Required work: Count the lines in the records below that contain the word "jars", and give that figure alone.

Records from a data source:
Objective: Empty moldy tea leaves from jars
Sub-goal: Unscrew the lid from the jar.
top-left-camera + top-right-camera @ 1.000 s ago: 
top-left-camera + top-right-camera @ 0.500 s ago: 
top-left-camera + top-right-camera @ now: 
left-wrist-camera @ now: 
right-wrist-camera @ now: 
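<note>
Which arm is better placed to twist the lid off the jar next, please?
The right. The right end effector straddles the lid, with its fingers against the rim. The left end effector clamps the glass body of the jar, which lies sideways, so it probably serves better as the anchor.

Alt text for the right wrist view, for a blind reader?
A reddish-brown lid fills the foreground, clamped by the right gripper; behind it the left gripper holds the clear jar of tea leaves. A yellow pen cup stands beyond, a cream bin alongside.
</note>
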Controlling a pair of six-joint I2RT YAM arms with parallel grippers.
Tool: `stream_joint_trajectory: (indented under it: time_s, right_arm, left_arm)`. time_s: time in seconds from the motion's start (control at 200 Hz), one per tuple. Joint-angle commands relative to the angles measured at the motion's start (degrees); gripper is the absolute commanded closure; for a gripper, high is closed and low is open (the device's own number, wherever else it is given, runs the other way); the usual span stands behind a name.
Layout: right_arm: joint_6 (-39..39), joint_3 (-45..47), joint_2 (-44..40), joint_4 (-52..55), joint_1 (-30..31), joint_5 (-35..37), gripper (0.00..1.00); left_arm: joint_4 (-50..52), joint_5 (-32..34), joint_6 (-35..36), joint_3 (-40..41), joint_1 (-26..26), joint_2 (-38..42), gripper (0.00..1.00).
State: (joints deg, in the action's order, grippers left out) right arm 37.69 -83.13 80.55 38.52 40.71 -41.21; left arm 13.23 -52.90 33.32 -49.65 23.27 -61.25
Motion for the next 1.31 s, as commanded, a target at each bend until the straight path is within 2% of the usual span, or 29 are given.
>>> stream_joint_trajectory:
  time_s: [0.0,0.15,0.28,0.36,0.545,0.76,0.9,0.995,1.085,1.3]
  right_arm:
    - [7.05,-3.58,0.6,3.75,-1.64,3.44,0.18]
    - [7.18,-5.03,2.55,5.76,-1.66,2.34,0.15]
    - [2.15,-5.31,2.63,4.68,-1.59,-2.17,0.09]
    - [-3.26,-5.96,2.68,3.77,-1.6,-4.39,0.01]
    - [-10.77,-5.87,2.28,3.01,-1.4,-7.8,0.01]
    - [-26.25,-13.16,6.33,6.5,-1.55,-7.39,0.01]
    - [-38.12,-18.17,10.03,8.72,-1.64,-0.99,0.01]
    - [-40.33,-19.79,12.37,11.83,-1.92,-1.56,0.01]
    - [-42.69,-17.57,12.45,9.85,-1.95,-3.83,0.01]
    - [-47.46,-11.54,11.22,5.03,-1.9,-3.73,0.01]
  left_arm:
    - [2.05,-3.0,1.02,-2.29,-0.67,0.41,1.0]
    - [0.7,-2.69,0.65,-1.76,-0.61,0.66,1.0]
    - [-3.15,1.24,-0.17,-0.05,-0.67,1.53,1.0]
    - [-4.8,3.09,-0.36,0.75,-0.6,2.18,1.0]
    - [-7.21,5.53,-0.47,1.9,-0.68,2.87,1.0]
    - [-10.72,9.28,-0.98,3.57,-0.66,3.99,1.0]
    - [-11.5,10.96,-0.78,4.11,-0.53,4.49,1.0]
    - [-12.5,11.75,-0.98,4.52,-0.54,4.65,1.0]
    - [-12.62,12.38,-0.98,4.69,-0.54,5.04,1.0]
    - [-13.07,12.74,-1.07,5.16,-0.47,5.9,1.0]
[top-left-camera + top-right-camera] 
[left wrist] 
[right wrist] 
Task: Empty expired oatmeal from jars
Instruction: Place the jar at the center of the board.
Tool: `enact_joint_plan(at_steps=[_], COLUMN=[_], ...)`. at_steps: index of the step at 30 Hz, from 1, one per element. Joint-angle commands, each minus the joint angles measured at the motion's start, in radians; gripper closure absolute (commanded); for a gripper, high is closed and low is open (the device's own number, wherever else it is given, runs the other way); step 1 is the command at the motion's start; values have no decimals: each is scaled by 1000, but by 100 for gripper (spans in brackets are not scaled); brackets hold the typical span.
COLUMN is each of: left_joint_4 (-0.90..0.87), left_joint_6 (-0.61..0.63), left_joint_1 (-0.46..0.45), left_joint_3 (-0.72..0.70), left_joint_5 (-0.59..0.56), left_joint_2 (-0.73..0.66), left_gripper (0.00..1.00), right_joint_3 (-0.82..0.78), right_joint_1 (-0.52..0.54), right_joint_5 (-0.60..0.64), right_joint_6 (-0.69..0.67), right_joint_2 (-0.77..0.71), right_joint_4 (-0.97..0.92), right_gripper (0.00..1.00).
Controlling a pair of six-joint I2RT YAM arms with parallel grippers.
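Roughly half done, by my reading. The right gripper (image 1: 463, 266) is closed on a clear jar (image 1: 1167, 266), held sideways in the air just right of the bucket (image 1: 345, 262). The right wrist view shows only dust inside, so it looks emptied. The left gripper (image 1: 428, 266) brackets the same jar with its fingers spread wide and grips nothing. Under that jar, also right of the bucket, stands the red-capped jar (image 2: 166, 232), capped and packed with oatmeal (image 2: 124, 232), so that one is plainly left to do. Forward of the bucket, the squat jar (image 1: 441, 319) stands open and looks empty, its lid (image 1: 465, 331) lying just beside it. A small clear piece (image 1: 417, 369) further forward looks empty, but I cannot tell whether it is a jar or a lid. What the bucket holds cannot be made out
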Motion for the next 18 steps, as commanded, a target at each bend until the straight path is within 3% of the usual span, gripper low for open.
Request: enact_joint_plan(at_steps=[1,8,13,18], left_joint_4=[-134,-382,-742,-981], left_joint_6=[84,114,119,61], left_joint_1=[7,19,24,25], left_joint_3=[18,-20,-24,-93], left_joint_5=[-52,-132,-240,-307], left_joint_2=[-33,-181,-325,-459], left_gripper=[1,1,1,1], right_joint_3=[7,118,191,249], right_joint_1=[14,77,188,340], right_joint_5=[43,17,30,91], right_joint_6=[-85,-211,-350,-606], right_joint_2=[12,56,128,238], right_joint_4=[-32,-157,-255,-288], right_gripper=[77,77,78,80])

Problem solution: 2